Silver’s Paper Driven Sell Off To Be Confronted By Continued Significant Physical Demand

by Tyler Durden
05/05/2011 07:58 -0400
210 comments

Silver’s Paper Driven Sell Off to Be Confronted by Continued Significant Physical Demand

Gold stabilised in Asian and early European trading prior to a 1% fall, while silver’s sharp price fall continues and silver is now down 20% in USD terms in 5 days. The huge and unprecedented increase in margin in the paper silver market has forced some weak hands out of the silver market and allowed the concentrated shorts on Wall Street to press their advantage to the downside.


Gold to Silver Ratio – 1971 to Today Gold (orange), Silver (yellow) and Gold/ Silver Ratio (white)

Both gold and silver’s sell off are healthy and are due to them becoming overbought in the short term (particularly silver) and this is once again a paper profit taking and technical driven, speculative sell off as seen in the surge in frenzied dealing and large spike in trading volumes in silver futures in New York.

Gold’s resilience is further confirmation of massive buying of gold by creditor nation central banks which should reassure bullion owners and offer support to silver.


Silver in Nominal USD Terms – 1971 to May 2011 (Weekly)

Some nervous physical silver buyers and more speculative physical buyers have sold today and this week but those buying for diversification and financial insurance are strong hands and have not sold. Indeed, physical buying and buying the dip has continued yesterday and today.

A correction, possibly sharp, was expected after the 28% rise in prices in April alone and the sharp rise seen so far in 2011. Support may be seen at $35/oz but experience shows that paper driven sell offs in the futures markets in New York can surprise to the downside.

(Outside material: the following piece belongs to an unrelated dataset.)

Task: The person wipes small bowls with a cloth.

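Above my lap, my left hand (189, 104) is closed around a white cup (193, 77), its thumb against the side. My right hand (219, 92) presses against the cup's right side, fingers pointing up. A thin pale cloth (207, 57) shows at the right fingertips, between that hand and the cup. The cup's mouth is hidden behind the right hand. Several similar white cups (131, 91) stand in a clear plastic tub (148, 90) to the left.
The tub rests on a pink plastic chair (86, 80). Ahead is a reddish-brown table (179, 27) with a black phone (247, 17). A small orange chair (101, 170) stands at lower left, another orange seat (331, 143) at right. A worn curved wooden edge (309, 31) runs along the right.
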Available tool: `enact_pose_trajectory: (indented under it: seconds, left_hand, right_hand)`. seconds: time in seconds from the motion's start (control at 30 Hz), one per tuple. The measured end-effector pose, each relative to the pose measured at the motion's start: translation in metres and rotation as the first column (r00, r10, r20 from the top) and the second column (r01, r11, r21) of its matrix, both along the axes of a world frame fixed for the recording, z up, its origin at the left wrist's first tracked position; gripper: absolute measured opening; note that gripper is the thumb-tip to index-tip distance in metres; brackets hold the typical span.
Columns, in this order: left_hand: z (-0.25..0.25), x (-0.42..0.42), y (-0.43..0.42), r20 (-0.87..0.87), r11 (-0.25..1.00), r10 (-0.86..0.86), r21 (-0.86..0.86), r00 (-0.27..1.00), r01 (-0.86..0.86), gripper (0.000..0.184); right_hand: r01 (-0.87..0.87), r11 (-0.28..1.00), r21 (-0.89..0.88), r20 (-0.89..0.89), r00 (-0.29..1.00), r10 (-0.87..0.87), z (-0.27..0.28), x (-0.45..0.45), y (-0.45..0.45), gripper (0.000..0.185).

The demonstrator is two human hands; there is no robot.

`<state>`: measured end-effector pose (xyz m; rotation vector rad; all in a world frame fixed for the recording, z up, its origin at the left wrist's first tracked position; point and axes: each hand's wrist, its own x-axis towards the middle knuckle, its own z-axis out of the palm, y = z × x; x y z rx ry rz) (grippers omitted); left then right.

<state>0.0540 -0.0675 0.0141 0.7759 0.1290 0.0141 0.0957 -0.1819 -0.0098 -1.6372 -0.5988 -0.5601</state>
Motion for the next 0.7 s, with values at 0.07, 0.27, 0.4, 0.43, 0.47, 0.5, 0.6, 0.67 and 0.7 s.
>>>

COMEX Silver Inventories – 1 Year (Daily)


Cross Currency Rates

Inflation risk (and the possibility of stagflation and hyperinflation) today mean that cash can become trash very fast and thus international equities, international government bonds (high credit; very short duration) and gold remain prudent asset allocations.

The cash component of a portfolio should probably include some local currency and a combination of creditor nation fiat currencies and of course silver and gold.

Savers need to protect themselves from local currency risk and diversifying savings through ownership of bullion continues to be prudent.

Gold

Gold is trading at $1,501.40/oz, €1,012.54/oz and £910.27/oz.

Silver

Silver is trading at $37.72/oz, €25.45/oz and £22.87/oz.

Platinum Group Metals

Platinum is trading at $1,796/oz, palladium at $720/oz and rhodium at $2,250/oz.